WHAT YOU HAVE TO DO. Could you find every line in the entries below that holds the word "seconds" and copy it?

Stored data
= Beginning of Section =
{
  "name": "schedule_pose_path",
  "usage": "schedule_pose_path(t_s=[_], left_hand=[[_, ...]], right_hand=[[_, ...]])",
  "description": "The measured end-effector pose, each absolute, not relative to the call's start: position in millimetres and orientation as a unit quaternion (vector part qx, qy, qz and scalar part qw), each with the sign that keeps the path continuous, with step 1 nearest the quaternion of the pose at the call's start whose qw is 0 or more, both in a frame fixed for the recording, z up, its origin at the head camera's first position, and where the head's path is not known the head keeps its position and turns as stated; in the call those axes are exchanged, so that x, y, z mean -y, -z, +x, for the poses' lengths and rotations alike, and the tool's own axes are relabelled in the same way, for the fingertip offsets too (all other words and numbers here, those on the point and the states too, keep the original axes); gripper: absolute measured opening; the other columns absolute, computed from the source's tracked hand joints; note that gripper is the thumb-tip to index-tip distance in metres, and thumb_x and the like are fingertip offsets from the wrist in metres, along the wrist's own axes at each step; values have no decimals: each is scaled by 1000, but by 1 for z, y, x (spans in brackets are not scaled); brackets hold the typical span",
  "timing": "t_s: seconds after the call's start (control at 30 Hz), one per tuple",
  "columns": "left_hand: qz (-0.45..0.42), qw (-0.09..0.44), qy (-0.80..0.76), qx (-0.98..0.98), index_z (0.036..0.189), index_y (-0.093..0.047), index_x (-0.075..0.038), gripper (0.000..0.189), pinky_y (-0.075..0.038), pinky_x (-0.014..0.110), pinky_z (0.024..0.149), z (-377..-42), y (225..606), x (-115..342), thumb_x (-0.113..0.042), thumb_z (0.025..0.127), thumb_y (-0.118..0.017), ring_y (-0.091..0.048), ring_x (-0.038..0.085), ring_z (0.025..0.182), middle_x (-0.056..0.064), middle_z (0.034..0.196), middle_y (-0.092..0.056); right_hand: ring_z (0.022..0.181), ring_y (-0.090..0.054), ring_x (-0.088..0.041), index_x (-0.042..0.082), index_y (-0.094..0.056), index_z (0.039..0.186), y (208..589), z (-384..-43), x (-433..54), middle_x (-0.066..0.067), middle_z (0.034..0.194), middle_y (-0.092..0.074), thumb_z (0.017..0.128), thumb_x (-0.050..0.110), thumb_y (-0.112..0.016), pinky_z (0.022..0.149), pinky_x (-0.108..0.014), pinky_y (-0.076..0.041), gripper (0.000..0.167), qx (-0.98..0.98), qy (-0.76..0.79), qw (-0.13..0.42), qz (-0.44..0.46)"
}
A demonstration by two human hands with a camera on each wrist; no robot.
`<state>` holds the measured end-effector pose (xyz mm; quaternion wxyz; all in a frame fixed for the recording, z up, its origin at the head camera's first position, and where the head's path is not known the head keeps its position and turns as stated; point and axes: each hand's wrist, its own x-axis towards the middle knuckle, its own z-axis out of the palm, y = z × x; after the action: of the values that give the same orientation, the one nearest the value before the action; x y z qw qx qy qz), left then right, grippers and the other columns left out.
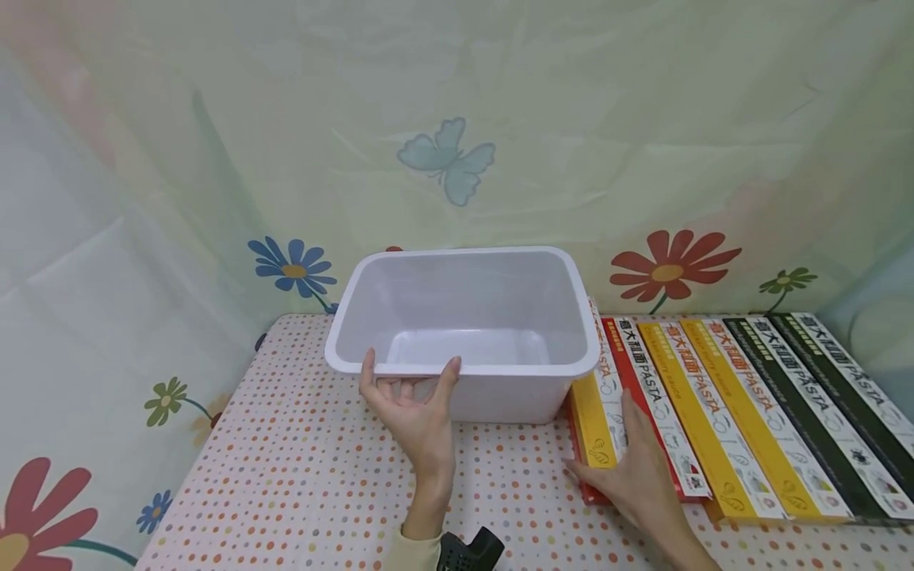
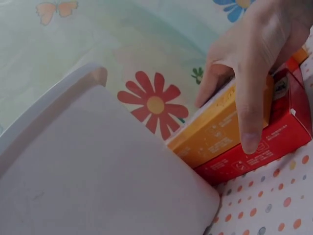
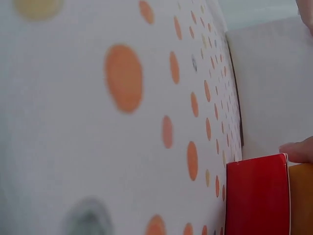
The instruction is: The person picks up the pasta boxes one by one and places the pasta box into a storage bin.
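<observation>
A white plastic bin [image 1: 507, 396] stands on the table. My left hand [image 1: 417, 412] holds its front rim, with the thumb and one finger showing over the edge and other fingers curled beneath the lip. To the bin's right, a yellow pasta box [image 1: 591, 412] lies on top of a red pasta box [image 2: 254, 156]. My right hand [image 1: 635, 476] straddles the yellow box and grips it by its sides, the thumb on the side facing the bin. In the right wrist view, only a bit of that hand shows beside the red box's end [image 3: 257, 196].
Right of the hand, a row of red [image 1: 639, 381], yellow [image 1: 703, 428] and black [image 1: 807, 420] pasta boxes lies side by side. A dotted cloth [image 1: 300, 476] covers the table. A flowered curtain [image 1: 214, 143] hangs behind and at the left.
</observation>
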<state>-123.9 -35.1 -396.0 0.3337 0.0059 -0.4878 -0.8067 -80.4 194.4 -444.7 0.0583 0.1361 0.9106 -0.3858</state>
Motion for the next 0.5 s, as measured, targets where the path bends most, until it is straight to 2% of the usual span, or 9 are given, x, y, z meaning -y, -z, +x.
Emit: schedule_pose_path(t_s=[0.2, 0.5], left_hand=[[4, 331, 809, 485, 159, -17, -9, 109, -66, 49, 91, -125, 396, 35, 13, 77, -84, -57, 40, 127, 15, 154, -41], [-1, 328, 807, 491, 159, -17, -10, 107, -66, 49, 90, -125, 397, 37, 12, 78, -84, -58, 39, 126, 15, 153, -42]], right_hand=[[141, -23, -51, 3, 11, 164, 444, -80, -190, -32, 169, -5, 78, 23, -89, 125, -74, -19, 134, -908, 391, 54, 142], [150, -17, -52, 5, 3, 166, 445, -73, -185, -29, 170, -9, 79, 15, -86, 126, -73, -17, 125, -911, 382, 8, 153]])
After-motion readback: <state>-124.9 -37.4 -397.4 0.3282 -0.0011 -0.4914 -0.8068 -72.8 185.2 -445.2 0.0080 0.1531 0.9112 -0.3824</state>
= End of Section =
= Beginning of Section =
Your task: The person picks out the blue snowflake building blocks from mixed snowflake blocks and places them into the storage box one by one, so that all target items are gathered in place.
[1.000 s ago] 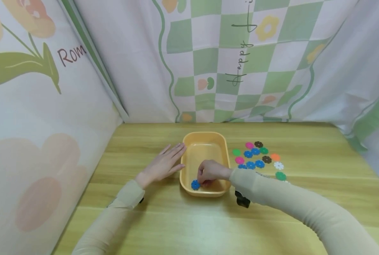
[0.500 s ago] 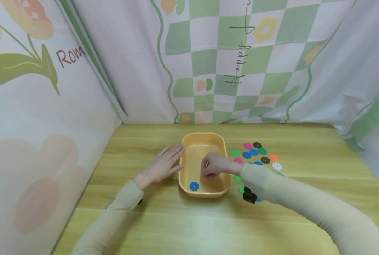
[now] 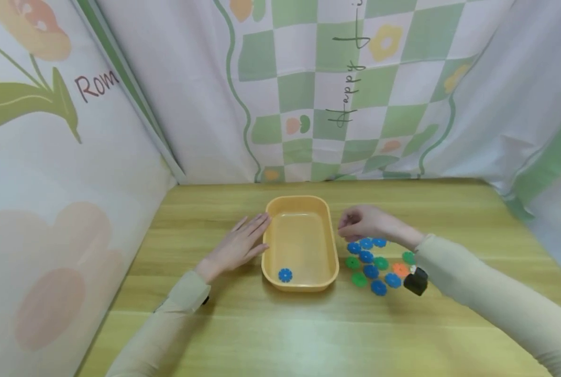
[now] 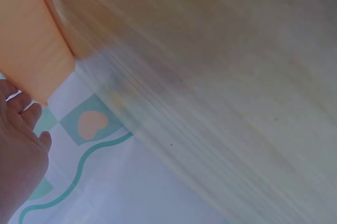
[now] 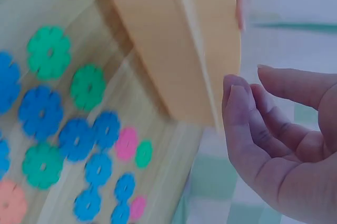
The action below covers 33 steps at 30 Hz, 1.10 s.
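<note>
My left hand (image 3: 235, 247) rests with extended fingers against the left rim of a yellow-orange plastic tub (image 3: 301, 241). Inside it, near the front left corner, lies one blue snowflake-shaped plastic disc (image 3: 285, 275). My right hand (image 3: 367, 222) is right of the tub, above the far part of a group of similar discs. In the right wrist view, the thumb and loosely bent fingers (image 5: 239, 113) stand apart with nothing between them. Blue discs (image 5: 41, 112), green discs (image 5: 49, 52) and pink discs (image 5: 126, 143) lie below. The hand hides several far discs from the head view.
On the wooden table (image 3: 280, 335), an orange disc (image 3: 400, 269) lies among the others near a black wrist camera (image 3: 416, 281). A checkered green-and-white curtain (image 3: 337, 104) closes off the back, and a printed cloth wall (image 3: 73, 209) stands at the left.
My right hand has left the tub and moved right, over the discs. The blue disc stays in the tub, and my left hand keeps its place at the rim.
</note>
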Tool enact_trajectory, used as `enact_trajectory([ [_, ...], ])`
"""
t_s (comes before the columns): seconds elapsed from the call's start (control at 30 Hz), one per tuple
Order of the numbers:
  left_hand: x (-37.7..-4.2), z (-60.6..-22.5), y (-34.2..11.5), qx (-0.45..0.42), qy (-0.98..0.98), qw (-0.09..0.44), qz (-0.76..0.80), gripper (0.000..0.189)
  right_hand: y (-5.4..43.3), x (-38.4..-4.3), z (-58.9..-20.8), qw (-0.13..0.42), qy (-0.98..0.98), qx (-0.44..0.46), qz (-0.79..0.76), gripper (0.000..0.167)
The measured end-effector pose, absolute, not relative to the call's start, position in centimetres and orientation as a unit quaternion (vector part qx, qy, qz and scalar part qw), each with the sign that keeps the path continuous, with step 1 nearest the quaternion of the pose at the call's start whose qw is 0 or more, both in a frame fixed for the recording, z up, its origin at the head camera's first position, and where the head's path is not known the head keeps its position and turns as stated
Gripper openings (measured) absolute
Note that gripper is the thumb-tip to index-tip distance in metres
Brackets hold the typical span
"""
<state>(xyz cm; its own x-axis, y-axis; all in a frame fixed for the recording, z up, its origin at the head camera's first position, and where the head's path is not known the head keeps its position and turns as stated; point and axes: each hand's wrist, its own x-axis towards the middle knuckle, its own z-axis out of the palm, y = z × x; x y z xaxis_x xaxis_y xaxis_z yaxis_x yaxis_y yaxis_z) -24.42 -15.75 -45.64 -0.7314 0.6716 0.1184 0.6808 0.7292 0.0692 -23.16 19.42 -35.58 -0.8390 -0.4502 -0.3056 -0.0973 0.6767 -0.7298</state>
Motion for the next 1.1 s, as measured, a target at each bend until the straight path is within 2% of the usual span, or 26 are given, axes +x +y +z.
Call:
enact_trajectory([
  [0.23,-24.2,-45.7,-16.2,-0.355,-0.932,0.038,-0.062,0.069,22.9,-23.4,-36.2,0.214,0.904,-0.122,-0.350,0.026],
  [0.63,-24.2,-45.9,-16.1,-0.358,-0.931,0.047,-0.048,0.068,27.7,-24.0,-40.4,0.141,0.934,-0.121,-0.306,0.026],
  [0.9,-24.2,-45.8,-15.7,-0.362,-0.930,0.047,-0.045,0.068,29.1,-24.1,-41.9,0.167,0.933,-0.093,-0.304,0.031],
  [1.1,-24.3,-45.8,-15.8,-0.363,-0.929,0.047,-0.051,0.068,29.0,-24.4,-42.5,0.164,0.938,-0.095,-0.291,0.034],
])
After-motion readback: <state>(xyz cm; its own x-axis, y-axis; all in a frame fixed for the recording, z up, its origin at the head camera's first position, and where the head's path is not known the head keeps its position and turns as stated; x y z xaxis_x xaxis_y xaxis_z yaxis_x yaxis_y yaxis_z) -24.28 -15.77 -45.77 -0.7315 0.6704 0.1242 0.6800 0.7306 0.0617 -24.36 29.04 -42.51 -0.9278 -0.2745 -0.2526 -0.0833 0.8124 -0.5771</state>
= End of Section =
WRITTEN RESPONSE.
  "timing": "t_s: seconds after the call's start (control at 30 Hz), one per tuple",
t_s (comes before the columns): seconds elapsed from the call's start (control at 30 Hz), one per tuple

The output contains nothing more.